Car il faudrait que nous continuions notre chemin, que nous soyons perpétuellement en mouvement, pour rester attentifs seulement à ce qui attire le regard : les vitrines colorées, les enseignes éclatantes des magasins, pour nous donner l'impression de ne jamais être perdu, dans les supermarchés comme dans la ville, alors que, sur les rayonnages des grandes surfaces, une telle profusion de produits devrait nous donner le vertige. Ce rythme que l'on nous impose, c'est celui de notre consumérisme, de nos achats presque compulsifs, eux aussi dictés par les entreprises, les marques, les gouvernements, les médias. Ces gens savent mieux que quiconque que plus l'on va vite, moins on a le temps d'observer les choses, de se rendre compte de la supercherie, et encore moins de se révolter.

Les gens arrêtés, dans la ville, sont en général ceux qui sont perdus, ceux qui cherchent quelque chose dans leurs poches, ceux qui discutent, bref, ceux qui font toujours quelque chose. Dans la vie, et dès l'enfance, on nous oblige toujours à faire, à bouger, à s'activer. D'ailleurs, à mon avis, c'est une des raisons pour lesquelles on nous formate avec le sport et le culte de la performance (le sport, le foot surtout, avec tout son univers, dont son patriotisme, est plus à mes yeux une aliénation qu'un truc positif). Il faut aussi décider ce qu'on veut faire plus tard, et être chômeur, c'est mal vu, tout de suite on s'imagine des fainéants. Encore une fois, l'école telle qu'elle est constitue un facteur très important de cette situation, mais tout ça est aussi véhiculé par les médias de masse.

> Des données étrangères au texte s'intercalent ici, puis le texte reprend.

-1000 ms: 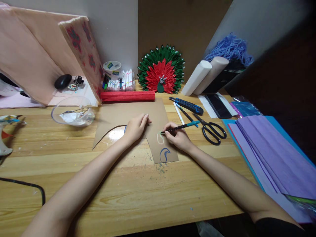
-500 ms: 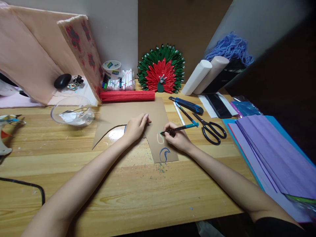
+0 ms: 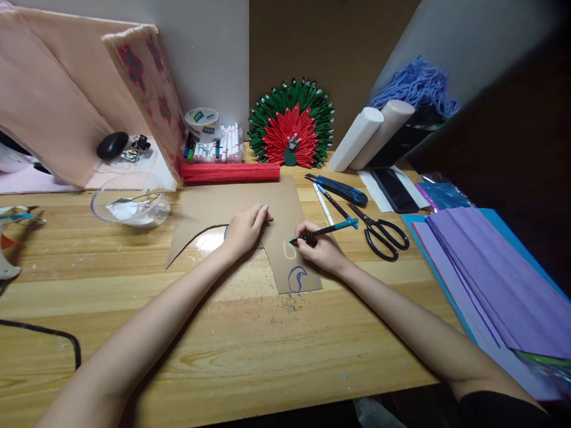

Les gens qui n'avancent pas, on les regarde, on se demande ce qu'ils font là, on s'imagine des choses. Des philosophes, des originaux, des paumés, des drogués ? Alors que non, si ça se trouve, ce n'est pas si rocambolesque, il se sont arrêtés juste pour souffler, pour interrompre un instant le rythme effréné des jours de travail, peut-être sont-ce des résistants discrets, ou des gens qui ont eu envie un jour de penser à autre chose qu'au quotidien, autrement qu'enfermé chez soi, juste au milieu de la ville, des bruits, des gens, et finalement, les arrêtés qui ne font rien d'autre que d'être immobiles, sont peut-être un peu plus libres.